Please retype all of the following entries exactly.

..........

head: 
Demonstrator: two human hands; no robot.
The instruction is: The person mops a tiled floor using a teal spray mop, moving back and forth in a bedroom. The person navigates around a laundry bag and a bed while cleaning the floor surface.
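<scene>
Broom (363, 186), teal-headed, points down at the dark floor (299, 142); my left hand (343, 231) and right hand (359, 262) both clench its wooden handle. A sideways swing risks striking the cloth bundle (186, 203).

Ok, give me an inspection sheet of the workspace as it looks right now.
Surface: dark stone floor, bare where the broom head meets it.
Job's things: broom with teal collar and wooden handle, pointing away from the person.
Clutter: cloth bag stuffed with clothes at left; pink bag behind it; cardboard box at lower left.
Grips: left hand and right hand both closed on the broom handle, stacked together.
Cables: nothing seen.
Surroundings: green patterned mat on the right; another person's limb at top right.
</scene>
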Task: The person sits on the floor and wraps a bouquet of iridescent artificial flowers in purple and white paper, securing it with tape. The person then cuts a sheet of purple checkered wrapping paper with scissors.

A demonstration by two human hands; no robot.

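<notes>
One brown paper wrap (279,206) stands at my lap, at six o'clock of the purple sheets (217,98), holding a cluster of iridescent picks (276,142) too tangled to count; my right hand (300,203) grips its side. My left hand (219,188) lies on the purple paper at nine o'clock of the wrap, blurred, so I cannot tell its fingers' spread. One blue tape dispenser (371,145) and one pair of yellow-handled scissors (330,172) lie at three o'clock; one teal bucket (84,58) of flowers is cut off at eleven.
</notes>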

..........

**WORKED SOLUTION**
head: 
Demonstrator: two human hands; no robot.
The instruction is: The person mops a tiled floor using a teal spray mop, moving back and forth in a bedroom. The person navigates around a laundry bag and a bed while cleaning the floor surface.
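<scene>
Broom (363, 186), teal-headed, points down at the dark floor (299, 142); my left hand (343, 231) and right hand (359, 262) both clench its wooden handle. A sideways swing risks striking the cloth bundle (186, 203).

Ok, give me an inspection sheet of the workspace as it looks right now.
Surface: dark stone floor, bare where the broom head meets it.
Job's things: broom with teal collar and wooden handle, pointing away from the person.
Clutter: cloth bag stuffed with clothes at left; pink bag behind it; cardboard box at lower left.
Grips: left hand and right hand both closed on the broom handle, stacked together.
Cables: nothing seen.
Surroundings: green patterned mat on the right; another person's limb at top right.
</scene>
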Task: The person sits on the floor and wraps a bouquet of iridescent artificial flowers in purple and white paper, securing it with tape. The person then cuts a sheet of purple checkered wrapping paper with scissors.

A demonstration by two human hands; no robot.

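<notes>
One brown paper wrap (279,206) stands at my lap, at six o'clock of the purple sheets (217,98), holding a cluster of iridescent picks (276,142) too tangled to count; my right hand (300,203) grips its side. My left hand (219,188) lies on the purple paper at nine o'clock of the wrap, blurred, so I cannot tell its fingers' spread. One blue tape dispenser (371,145) and one pair of yellow-handled scissors (330,172) lie at three o'clock; one teal bucket (84,58) of flowers is cut off at eleven.
</notes>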

This exercise is now done.